Insights from Quadrant

Over to you,
Mr Chessell

Pete Jonson’s blog honours economist and monetary theorist Henry Thornton and is well worth bookmarking for regular visits. He was reading Victoria’s papers over the weekend as the state endured the latest consequences of life under a premier who appears to operate on the theory that sly is an adequate substitute for smart. Remarkably, his post puts in a rare but in this case warranted good word for The Age which, blind-pig style, has indeed produced a golden acorn in Chip Le Grand’s ‘State in Crisis: who’s in charge?‘.

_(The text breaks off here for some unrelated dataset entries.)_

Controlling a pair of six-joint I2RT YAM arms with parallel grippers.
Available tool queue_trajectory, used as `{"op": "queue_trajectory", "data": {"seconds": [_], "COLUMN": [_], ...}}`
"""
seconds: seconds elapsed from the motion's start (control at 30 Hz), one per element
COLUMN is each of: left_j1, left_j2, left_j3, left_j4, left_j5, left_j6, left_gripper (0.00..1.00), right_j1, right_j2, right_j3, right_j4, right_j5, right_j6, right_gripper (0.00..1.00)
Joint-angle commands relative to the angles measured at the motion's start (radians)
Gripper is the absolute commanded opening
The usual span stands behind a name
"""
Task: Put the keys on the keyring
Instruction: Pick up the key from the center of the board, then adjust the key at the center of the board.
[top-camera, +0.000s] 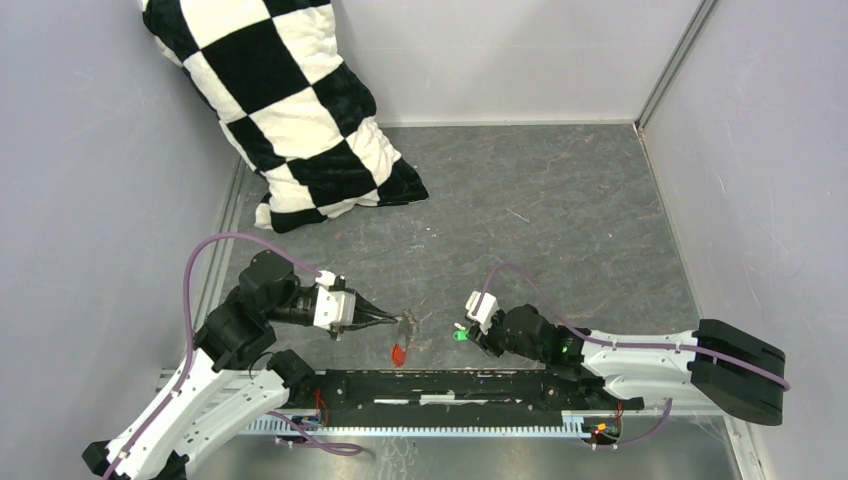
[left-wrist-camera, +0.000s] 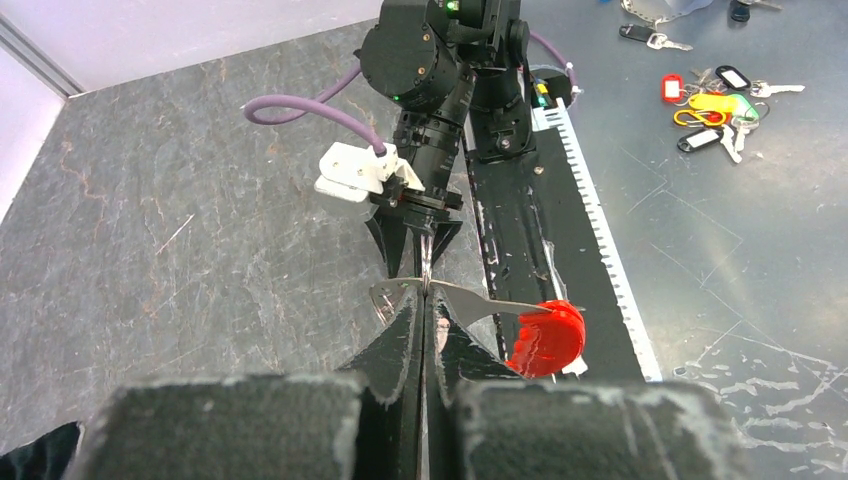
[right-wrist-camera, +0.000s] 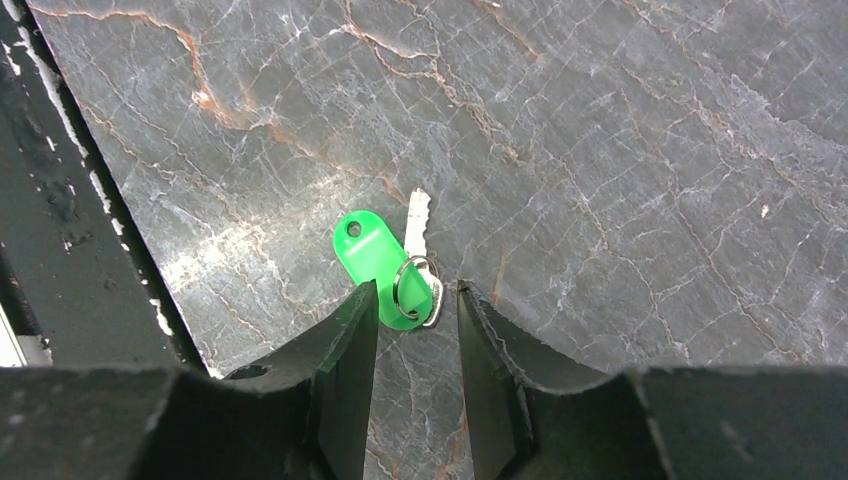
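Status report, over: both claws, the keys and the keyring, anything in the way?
Left claw shut on keyring, red tag hanging. Right claw open around green key on table. Nothing between them.

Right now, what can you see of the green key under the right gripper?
The green key is a glossy green plastic tag with a hole at its far end, joined by a small silvery split ring to a short silver metal key. It lies flat on the grey marbled table, with its ring end between the right gripper's parted fingers. Contact cannot be judged.
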Motion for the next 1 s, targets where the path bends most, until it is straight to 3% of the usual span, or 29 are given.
{"op": "queue_trajectory", "data": {"seconds": [0.0,0.13,0.33,0.63,0.8,0.97], "left_j1": [-0.002,-0.002,-0.002,-0.002,-0.002,-0.002], "left_j2": [-0.01,-0.015,-0.015,-0.023,0.0,0.057], "left_j3": [0.048,0.049,0.054,0.057,0.074,0.124], "left_j4": [0.013,0.011,-0.012,-0.034,-0.033,-0.034], "left_j5": [0.015,0.012,0.021,0.069,0.142,0.202], "left_j6": [0.035,0.034,0.055,0.137,0.224,0.305], "left_gripper": [0.02,0.02,0.02,0.02,0.02,0.02], "right_j1": [0.004,0.005,0.004,0.005,0.005,0.004], "right_j2": [0.015,0.014,0.002,-0.155,-0.215,-0.182], "right_j3": [0.007,0.008,0.012,0.117,0.368,0.641], "right_j4": [0.041,0.045,0.068,-0.03,-0.242,-0.463], "right_j5": [0.021,0.033,0.033,0.021,-0.064,-0.281], "right_j6": [0.011,0.01,-0.007,-0.21,-0.355,-0.463], "right_gripper": [0.41,0.34,0.02,0.01,0.01,0.0]}}
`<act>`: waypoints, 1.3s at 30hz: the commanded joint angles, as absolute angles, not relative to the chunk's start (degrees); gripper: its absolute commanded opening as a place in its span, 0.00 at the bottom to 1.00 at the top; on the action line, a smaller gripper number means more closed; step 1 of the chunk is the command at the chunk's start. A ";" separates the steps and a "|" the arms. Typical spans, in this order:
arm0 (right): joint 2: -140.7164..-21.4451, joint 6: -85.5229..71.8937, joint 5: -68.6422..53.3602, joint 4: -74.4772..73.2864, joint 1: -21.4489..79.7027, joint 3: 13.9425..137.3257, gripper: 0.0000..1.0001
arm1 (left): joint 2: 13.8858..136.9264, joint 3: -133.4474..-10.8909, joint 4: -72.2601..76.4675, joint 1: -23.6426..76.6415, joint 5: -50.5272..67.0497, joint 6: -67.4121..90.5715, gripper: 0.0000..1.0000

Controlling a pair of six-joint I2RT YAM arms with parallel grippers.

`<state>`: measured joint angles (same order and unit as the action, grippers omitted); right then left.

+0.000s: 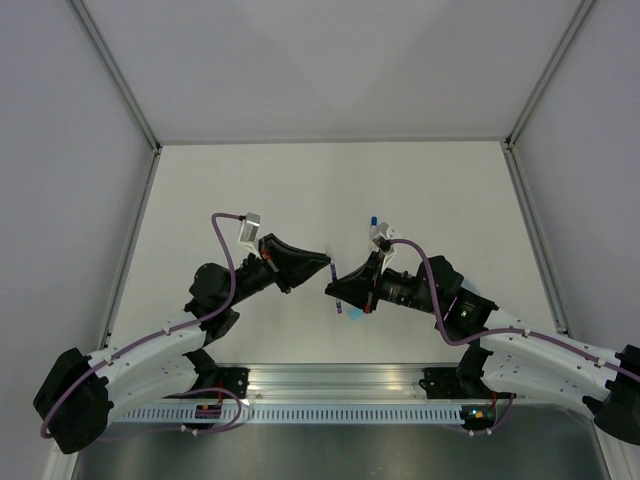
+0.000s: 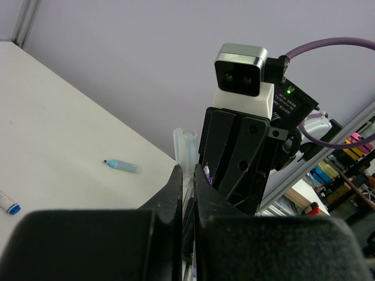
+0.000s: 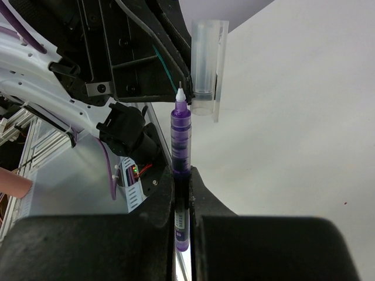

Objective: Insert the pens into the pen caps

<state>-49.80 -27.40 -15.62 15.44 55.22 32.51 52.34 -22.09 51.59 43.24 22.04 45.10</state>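
Note:
My right gripper (image 3: 181, 175) is shut on a dark purple pen (image 3: 180, 137), white tip pointing up. My left gripper (image 2: 187, 172) is shut on a clear pale pen cap (image 2: 188, 146), which also shows in the right wrist view (image 3: 208, 58). The pen tip sits just left of the cap's open mouth, outside it. In the top view both grippers (image 1: 325, 264) (image 1: 333, 287) meet above the table's middle. A second, light-blue cap (image 2: 123, 167) and a blue-and-white pen (image 2: 7, 205) lie on the table; that pen also shows in the top view (image 1: 373, 221).
The white table (image 1: 250, 190) is walled by grey panels and metal frame posts (image 1: 115, 290). A slotted rail (image 1: 330, 410) runs along the near edge between the arm bases. A pale blue piece (image 1: 478, 295) peeks out beside the right arm.

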 commanded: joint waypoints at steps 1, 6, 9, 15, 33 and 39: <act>-49.31 -27.33 -16.17 16.44 55.02 34.10 0.00 | 50.72 -22.32 53.97 43.42 22.15 45.18 0.02; -50.10 -27.86 -18.10 16.79 55.11 34.54 0.00 | 48.25 -23.20 51.51 43.42 20.57 44.56 0.02; -50.45 -27.95 -18.46 16.88 55.02 34.63 0.00 | 47.55 -23.82 50.45 43.42 20.56 44.56 0.02; -50.27 -27.95 -18.63 16.79 55.11 34.63 0.00 | 47.81 -23.56 50.45 43.42 20.65 44.56 0.02; -51.24 -28.12 -19.07 16.96 55.11 34.72 0.00 | 49.13 -23.73 52.47 43.42 21.00 45.44 0.02; -51.50 -28.12 -18.99 16.70 55.02 34.89 0.00 | 48.96 -23.82 52.38 43.42 21.01 45.44 0.02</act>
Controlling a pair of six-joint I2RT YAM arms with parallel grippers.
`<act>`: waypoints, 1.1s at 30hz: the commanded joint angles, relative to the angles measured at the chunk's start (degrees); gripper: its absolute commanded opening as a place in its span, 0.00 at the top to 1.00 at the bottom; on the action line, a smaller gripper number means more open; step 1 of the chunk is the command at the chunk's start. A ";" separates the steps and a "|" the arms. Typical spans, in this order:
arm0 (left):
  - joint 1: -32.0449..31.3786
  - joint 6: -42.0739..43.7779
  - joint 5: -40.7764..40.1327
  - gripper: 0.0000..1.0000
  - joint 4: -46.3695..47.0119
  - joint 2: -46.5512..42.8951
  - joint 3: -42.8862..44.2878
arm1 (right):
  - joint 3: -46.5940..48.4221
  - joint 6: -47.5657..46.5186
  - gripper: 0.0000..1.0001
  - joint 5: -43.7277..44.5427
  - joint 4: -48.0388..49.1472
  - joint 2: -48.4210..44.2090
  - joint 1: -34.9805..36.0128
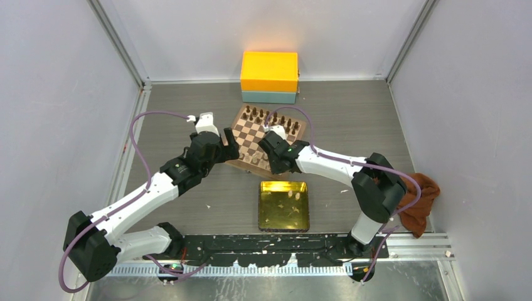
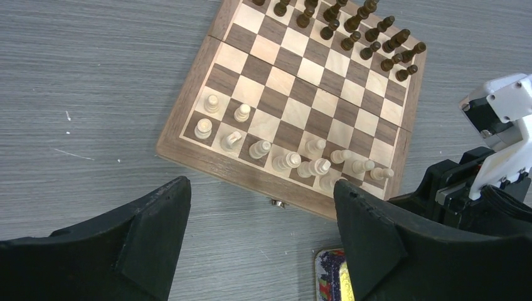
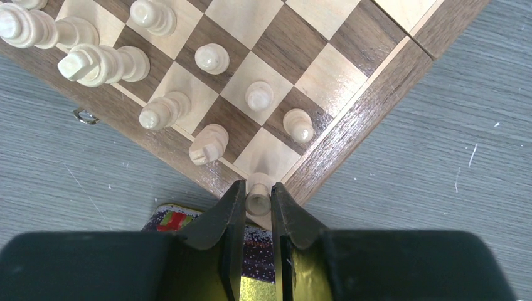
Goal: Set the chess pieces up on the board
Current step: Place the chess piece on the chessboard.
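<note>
The right gripper [image 3: 257, 191] pinches a cream chess piece [image 3: 258, 202] at the corner square of the board [image 3: 370, 106], the piece's lower half hidden between the fingers. The left gripper [image 2: 261, 186] hangs spread wide over the board's near edge.

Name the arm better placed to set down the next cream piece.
Right. The right claw is shut on a cream piece at the board's corner square. The left claw hangs open and empty, off the board's near edge.
</note>
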 commanded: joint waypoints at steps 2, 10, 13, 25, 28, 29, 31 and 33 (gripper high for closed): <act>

Chip had better watch his step in the newsroom. When The Age‘s kiddie corps last month devined that editor Alex Lavelle was insufficiently woke and had dared to publish material with which they disagreed, a petition was raised calling upon him to change his ways. Some editors would have axed the signatories on the spot, but not Lavelle, who sacked himself instead. In a further example of the unintended consequences that flow from almost all leftoid initiatives, the Collins Street creche now awaits the appointment of a new editor who, by newsroom reckoning, might well be a good deal less congenial than the one forced out, given that the decision will be made by Nine editorial director James Chessell. According to Quadrant Online’s sources, the anxious little luvvies are now reminding each other that Chessell once worked for Joe Hockey. Oh, the horror!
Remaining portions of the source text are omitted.